In casting, however, we make enormous allowances. We take it for granted that the storytelling remains intact in a production of As You Like It although the actress playing Rosalind is married to the actress playing Celia, the actor playing Orlando is married to the costume designer, and the actor playing Charles the Wrestler has never wrestled a day in his life. We take it for granted that the storytelling remains intact in a production of Romeo and Juliet although we know Lord Capulet, Lady Capulet, Juliet, and Tybalt are not related and, in fact, look nothing alike. We lauded Peter Dinklage as Richard III although his disability is nothing like what Richard’s was, and we lauded both Sir Ian McKellen and Kevin Spacey as Richard III, although neither has any disability at all.

Kevin Spacey as Richard III at the Old Vic in London. Photo by Nigel Norrington.

Kevin Spacey as Richard III at the Old Vic in London. Photo by Nigel Norrington.

It goes even further than that. People think nothing of casting a woman as Juliet’s nurse who is far too old to have plausibly given birth 13 years prior, although her entire relationship with Juliet hangs on that fact. People think nothing of casting a woman as Juliet who is visibly more than twice Juliet’s repeatedly stated age. We rarely expect an actor playing Iago to have military bearing although his years-long military experience and current military rank are central to the character and the narrative of the play. Hell, we live in a world where a major company can hire an all-white cast to do a show as vague “Native Americans” and almost no one bats an eye apart from Native American theatremakers and a few bloggers (also this).
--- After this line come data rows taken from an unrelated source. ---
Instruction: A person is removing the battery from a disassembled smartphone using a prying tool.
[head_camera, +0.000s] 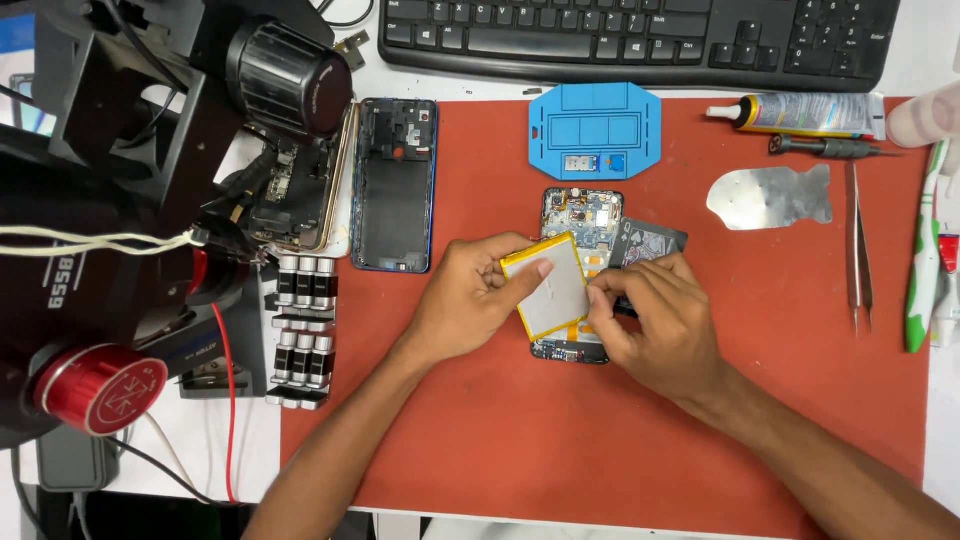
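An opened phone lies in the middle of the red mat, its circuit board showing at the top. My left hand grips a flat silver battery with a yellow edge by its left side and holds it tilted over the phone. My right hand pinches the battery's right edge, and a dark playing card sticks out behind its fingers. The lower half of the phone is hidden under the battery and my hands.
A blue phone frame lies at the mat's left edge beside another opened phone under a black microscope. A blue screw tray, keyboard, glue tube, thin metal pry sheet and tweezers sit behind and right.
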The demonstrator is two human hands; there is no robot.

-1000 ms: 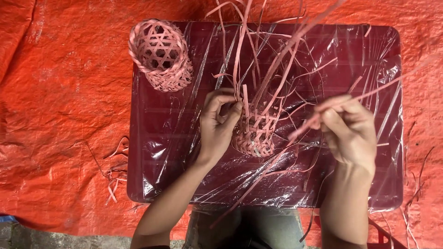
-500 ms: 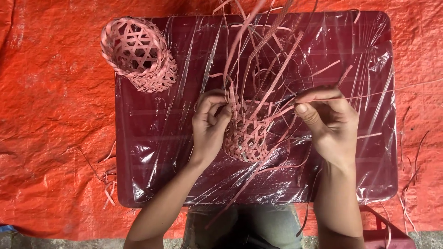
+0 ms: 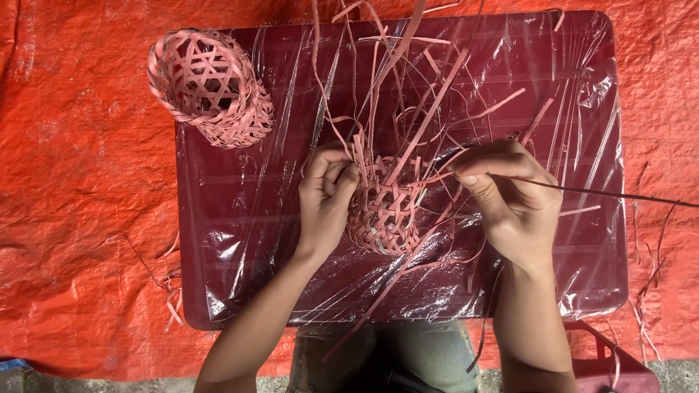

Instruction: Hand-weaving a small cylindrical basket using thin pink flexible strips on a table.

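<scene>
A half-woven pink basket (image 3: 382, 215) of flat strips lies on its side at the middle of a dark red tabletop (image 3: 218, 218) wrapped in clear plastic film. Its loose strips (image 3: 408, 87) fan up and away from me. My left hand (image 3: 326, 193) pinches the basket's rim on the left side. On the right, my right hand (image 3: 506, 196) grips one thin strip (image 3: 619, 195) between thumb and fingers; the strip runs out to the right past the table edge.
A finished pink woven basket (image 3: 207, 87) lies tipped on the table's far left corner. An orange tarpaulin (image 3: 80, 204) covers the ground around the table. Pink strip scraps (image 3: 171, 291) lie on the tarpaulin at the left and right.
My right hand has drawn a strip out to the right and moved closer to the basket. My left hand stays on the rim. The view has shifted slightly.
</scene>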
So why is it so common for theatremakers to hesitate considering– or even refuse to consider– an actor of color to play the daughter of a white man, a Puritan farmer, the grandmother of a white woman, or a founding father (all examples taken from personal experience or discussions I’ve had with other theatremakers)? When we already are well aware that the actor isn’t the character, the characters’ relationships are (almost always) feigned, and the locations and actions are (almost always) pretend, why is that one factor– race– the line in the sand?
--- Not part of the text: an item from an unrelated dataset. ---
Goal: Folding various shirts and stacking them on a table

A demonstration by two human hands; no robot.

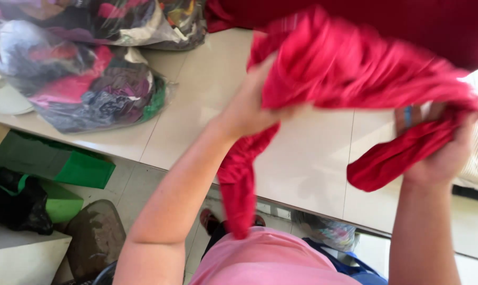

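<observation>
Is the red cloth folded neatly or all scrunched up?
Scrunched up. The crumpled red fabric cloth bunches between the left hand and right hand, one end dangling.

2 hands (249, 108) are in view – a left one and a right one (442, 153) – and 2 bare forearms. 1 red cloth (344, 68) is bunched between them. 2 clear bags (86, 89) stuffed with mixed fabric lie on the 1 pale tabletop (307, 158); the second bag (138, 21) sits at the top edge. Below – 1 green bag (75, 171), 1 black bag (17, 203), 1 brown stool (94, 237) and 1 blue bag (355, 266). 1 pink shirt (270, 261) shows at the bottom.
</observation>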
I don’t mean to discount the importance of race in our culture, or in the lived experience of people of color. What I mean is: Why is race so often THE most important consideration in casting, even when the production is not specifically about race? Why is race considered so much more important than other factors, such as age, suitability for the role, or skillset?

If you’re producing A Raisin in the Sun, M Butterfly, or Othello, the race of the characters is of primary importance, but most plays are not specifically about race. There’s no reason Tybalt cannot be Black in an otherwise all-Caucasian Capulet family. There’s no reason Eurydice cannot be Asian and her father cannot be white in Sarah Ruhl’s play. There’s no reason Joe Pitt cannot be Latino while Hannah Pitt is white in Angels. My own cousin is Black, and there are literally millions of other multiracial families in the US.
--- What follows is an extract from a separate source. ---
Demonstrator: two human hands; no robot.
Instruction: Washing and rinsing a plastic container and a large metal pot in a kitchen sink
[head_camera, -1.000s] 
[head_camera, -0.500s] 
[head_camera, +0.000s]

Julie Eccles as Gertrude and LeRoy McClain as Hamlet in California Shakespeare Theater's Hamlet. Photo by Kevin Berne.

Julie Eccles as Gertrude and LeRoy McClain as Hamlet in California Shakespeare Theater’s Hamlet. Photo by Kevin Berne.

The three main arguments I hear about this go as follows:

1. But they WERE all white in that time and place. For one thing, are you certain? Because you’re probably wrong, even when you’re talking about Puritan Massachusetts or Colonial America. And also: So? There are lots of things we’re choosing not to depict accurately (some of which I’ve listed above), either because we have made a choice to believe they aren’t important, or because we don’t have the capability to. Think about this: 130 years ago, the difference between an Italian person and a white person would have been apparent to any American. To cast an obviously Italian woman as Juliet would have appeared absurd to an American audience in 1885, even though Juliet IS Italian, due to the enormous racial prejudice against Italian immigrants at the time.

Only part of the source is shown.